In the Kitchen
- Keep pot handles turned away from the edges of the stove. If possible, cook on the back burners.
- Coil appliance cords to prevent a child from pulling on the cords.
- Keep your children safe by creating a “no zone” in your kitchen while cooking.
- Do not eat or drink hot food while holding small children on your lap.
- Do not use tablecloths around small children as they can pull on them and hot food can spill on the child.
- Never let children remove food or drinks from a microwave.
- Keep a fire extinguisher nearby and in proper working order.
- Contain grease fires with baking soda or flour, not water.
In the Bathroom
- Set your water heater thermostat to 120 degrees or less.
- When bathing a child, first stir the bath water with your hand to avoid hot spots. If the water is too hot for your hand, it’s too hot for the child.
- Stay with your child at all times, it only takes a second for a child to turn on the hot water.
Around the House
- Matches and lighters should be kept in a high, locked cupboard.
- Teach your child that these objects are not toys and discuss fire hazards with your child.
- Place floor heaters at least four feet away from furniture, curtains and bedding.
- Never place anything on top of an electrical heater or heater vent.
- Test smoke detectors monthly and change batteries every six months. A good reminder is to do it when the time changes.
- Replace your smoke detectors every eight to 10 years.
- Develop an evacuation plan and practice monthly with your children. Establish a safe meeting place outside the home.
- Keep a functional fire extinguisher in the kitchen and garage.
- Gasoline is only to be used for combustible engines.
- Do not use gasoline as a cleaning agent.
- Do not use gasoline to start fires, woodstoves or barbeques.
- Store gasoline and other flammable liquids out of the reach of children.
Smoking and Burns
- If you smoke, do not smoke in bed or in any residential building.
- Make sure cigarettes are extinguished before leaving a room.
- Never throw a lighted cigarette into bushes or grass, where it can start a fire.
- Dropped, lighted cigarettes are the leading cause of fire fatalities.

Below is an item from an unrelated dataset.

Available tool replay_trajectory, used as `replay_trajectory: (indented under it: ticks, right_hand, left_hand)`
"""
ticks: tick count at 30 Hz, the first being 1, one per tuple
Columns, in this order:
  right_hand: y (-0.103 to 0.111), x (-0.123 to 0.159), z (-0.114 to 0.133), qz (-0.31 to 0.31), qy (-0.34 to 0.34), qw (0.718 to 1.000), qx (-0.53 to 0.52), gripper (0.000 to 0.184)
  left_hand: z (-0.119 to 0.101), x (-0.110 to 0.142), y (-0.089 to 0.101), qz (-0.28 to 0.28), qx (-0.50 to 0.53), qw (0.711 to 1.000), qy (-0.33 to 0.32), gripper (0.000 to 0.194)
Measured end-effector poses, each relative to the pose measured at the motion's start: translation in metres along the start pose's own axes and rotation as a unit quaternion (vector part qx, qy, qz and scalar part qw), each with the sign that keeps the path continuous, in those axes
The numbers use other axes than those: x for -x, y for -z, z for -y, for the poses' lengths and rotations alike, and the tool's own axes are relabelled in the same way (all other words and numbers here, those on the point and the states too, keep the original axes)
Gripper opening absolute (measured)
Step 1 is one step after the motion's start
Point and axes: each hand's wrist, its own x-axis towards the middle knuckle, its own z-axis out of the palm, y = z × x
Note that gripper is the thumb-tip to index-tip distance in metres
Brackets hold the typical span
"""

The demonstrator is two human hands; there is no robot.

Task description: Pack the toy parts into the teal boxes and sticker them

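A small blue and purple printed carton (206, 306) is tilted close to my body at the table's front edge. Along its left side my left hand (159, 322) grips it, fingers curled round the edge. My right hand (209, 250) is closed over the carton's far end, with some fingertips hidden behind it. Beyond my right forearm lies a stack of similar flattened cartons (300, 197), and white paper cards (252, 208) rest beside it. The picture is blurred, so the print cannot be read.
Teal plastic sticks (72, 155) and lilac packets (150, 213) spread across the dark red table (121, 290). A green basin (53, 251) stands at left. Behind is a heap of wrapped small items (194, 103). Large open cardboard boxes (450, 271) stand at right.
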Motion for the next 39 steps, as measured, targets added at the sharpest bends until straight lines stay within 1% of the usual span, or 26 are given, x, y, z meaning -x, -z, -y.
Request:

These fatal fires are more likely to occur when the person has been drinking.
- Check your appliance cords frequently to make sure they are not loose or frayed.
- Do not overload outlets.
- Do not place cords under carpets or walkways. Doing so can damage the cord and cause a fire.
- Halogen light bulbs emit intense heat, up to 1100 degrees Fahrenheit. Bulbs stay hot long after they have been turned off.
- Do not use electrical appliances in or near showers or bathtubs.
- As many as 100 people die each year in the U.S. from lightning strikes. Seek shelter as soon as you see lightning.
- Cover unused electrical sockets with plastic socket protectors.